In a press release last week, Color of Change said its members had pressed Mastercard to “take proactive steps to stop processing payments for white supremacist groups.”
“We want PayPal, we want Mastercard, we want all of them to stop servicing hate groups,” Beirich said.
The payment crackdown has even reached fundraising platforms that fringe right-wing figures set up as backups for personalities banned from the main sites.
In July, Canadian right-wing activist Faith Goldy was kicked off PayPal. Goldy then told her fans she would instead be taking payments through Freestartr, the Kickstarter-style site started by conservative media gadfly Charles Johnson.
In the past, Johnson’s fundraising sites have helped fund legal expenses for neo-Nazi Andrew Anglin and a man accused of sending journalist Kurt Eichenwald a .gif file meant to induce a seizure. But Freestartr was soon also banned from PayPal and payment processor Stripe, leaving Goldy and the other right-wing figures who had turned to Johnson’s site bereft of yet another way to get money from their fans.

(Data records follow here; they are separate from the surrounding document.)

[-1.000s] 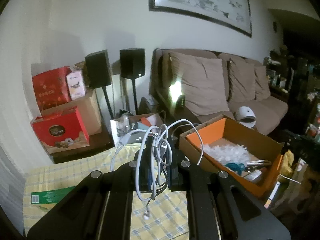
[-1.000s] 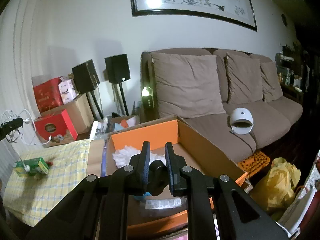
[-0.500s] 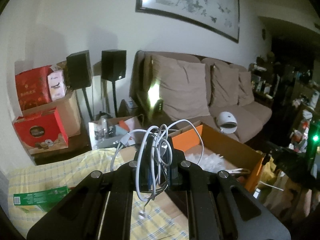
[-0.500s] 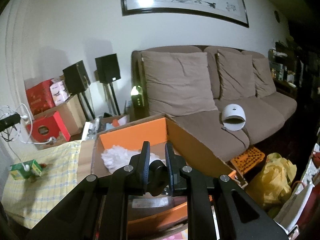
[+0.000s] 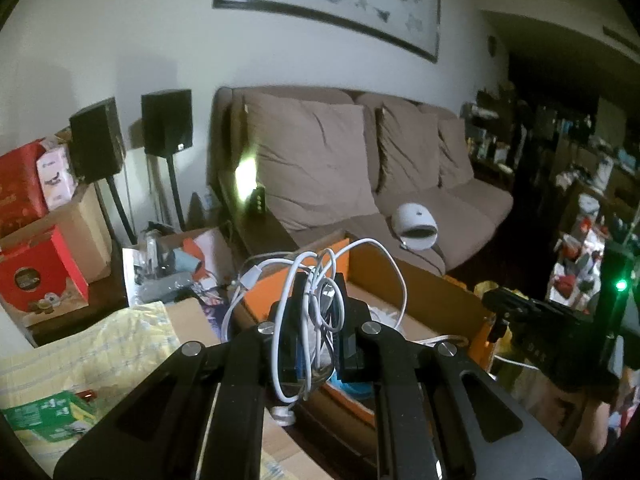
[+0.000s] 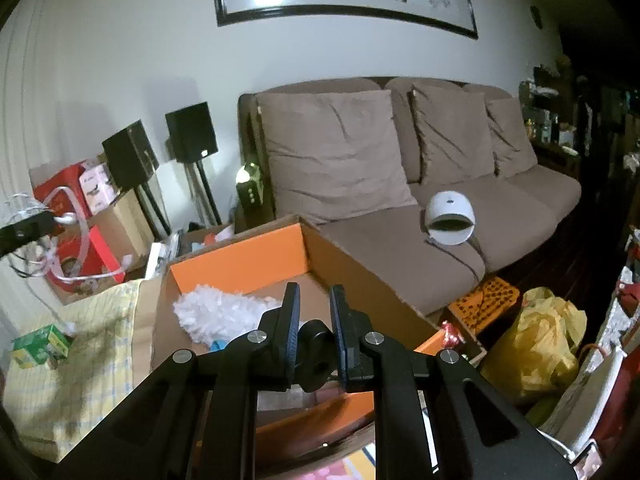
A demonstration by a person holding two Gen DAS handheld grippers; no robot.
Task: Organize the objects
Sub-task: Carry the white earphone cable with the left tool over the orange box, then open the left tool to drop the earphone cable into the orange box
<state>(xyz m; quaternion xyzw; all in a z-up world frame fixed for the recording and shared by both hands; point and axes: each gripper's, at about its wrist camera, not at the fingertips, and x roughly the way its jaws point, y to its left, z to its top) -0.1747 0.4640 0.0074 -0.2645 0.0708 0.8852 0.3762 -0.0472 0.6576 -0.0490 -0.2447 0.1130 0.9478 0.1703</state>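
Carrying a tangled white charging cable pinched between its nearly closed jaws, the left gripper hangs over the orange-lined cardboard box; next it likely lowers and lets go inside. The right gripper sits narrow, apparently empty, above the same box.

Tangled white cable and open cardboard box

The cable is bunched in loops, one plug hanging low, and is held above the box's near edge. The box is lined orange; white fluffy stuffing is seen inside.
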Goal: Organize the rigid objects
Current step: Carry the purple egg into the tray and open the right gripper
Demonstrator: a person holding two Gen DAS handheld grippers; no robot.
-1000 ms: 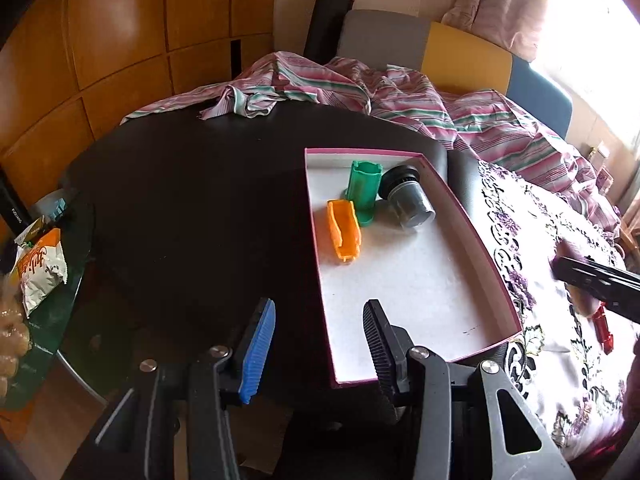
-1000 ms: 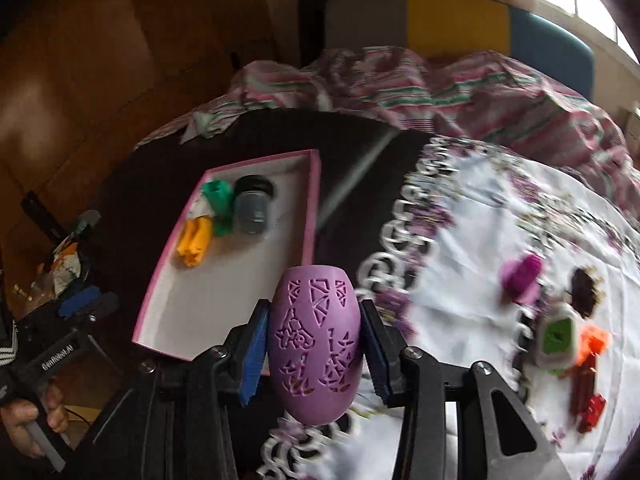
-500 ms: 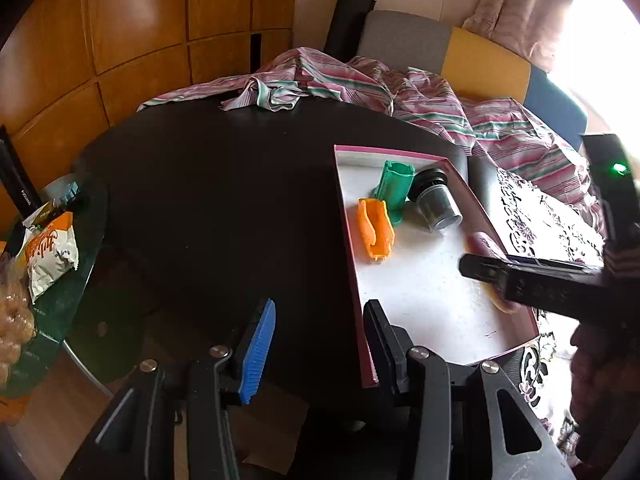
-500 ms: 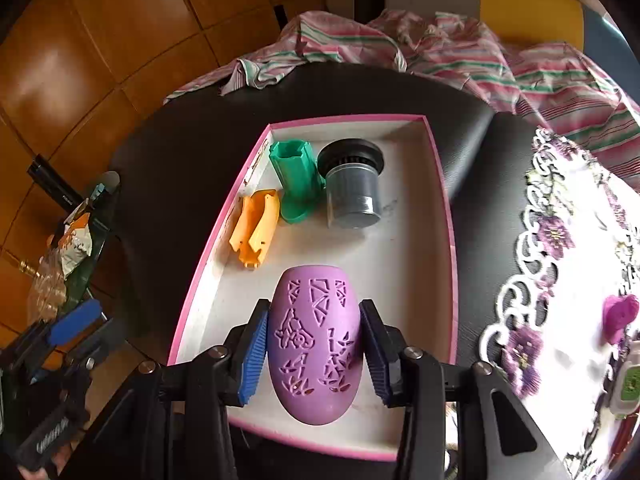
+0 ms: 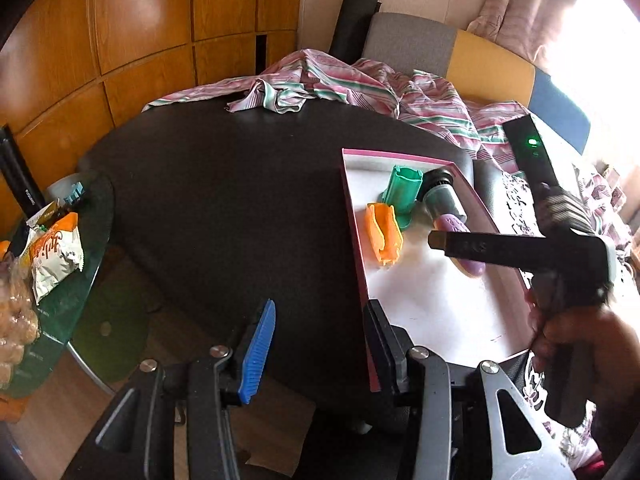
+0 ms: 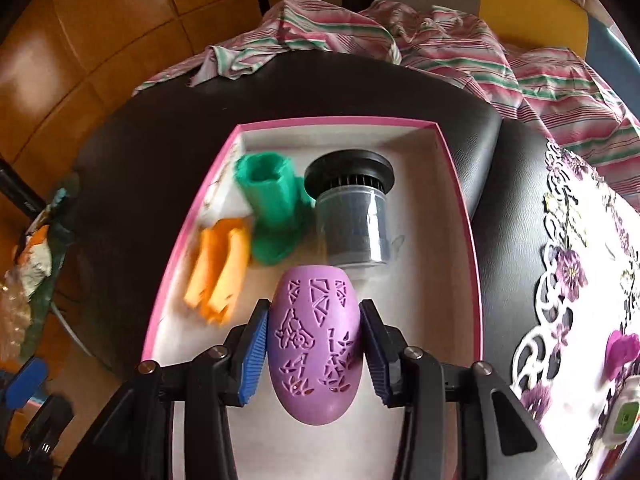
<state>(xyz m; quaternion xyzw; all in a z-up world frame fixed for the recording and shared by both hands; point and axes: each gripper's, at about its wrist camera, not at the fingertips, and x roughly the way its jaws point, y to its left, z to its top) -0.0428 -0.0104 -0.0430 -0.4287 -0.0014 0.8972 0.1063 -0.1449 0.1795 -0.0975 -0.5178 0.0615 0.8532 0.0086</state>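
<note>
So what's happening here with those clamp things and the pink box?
A person is sorting small items into a pink-rimmed tray using two handheld grippers. The right gripper clamps a purple egg-shaped piece over the tray, not yet set down. Already inside are a green tube, an orange clip and a grey canister. The left gripper holds nothing, by the tray's near corner.

both wrist views look steeply down — sharing the pink-rimmed tray
</note>
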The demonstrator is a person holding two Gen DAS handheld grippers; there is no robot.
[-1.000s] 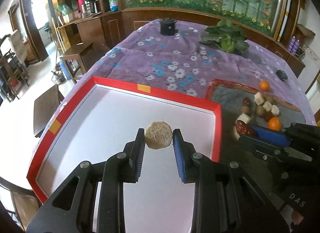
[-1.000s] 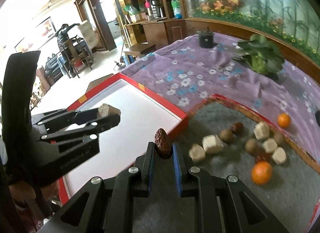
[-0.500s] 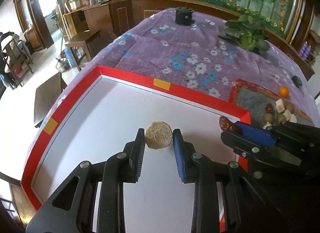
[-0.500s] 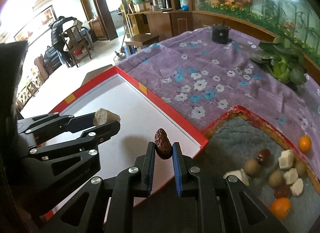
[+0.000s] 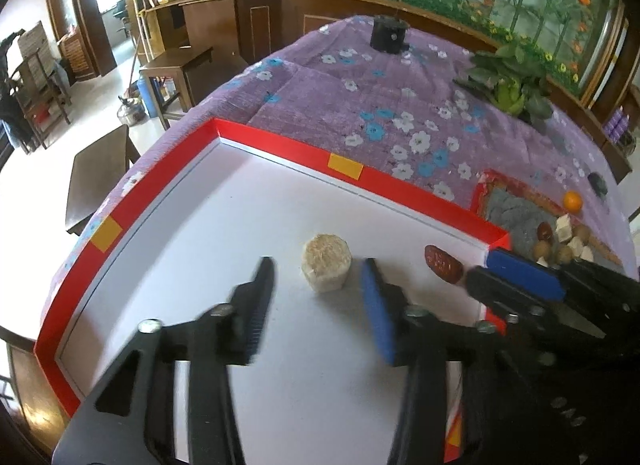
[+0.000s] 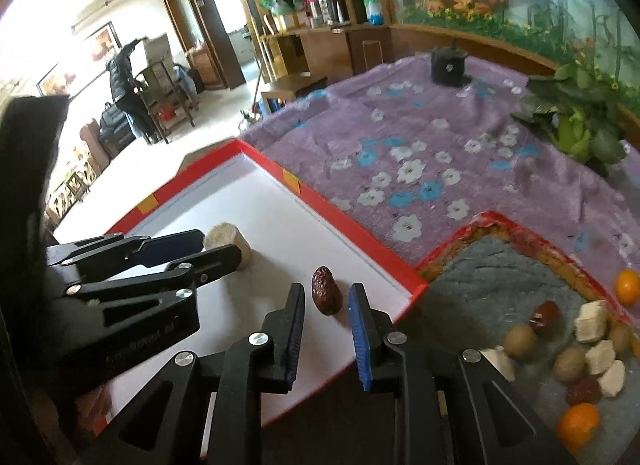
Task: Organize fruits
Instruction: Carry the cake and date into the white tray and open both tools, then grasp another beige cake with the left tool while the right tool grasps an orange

Both Spencer and Johnson say they’re planning legal action over their payment issues. Like Spencer, Johnson blames the SPLC, claiming his site was targeted “because we allowed others to use our platforms to defend themselves against their lawfare.”
Asked about Johnson’s claim that the SPLC is behind Freestartr’s payment issue, Beirich said that much of the money that went through the site was sent to “bad guys.”
“We’re glad that money isn’t getting the hands of neo-Nazis and white supremacists,” Beirich said.
Losing access to online fundraising has forced far-right groups to resort to more old-fashioned methods. White nationalist group Identity Evropa tweeted in July that, after being hounded off various online fundraising platforms, it would now have to accept donations through a post office box.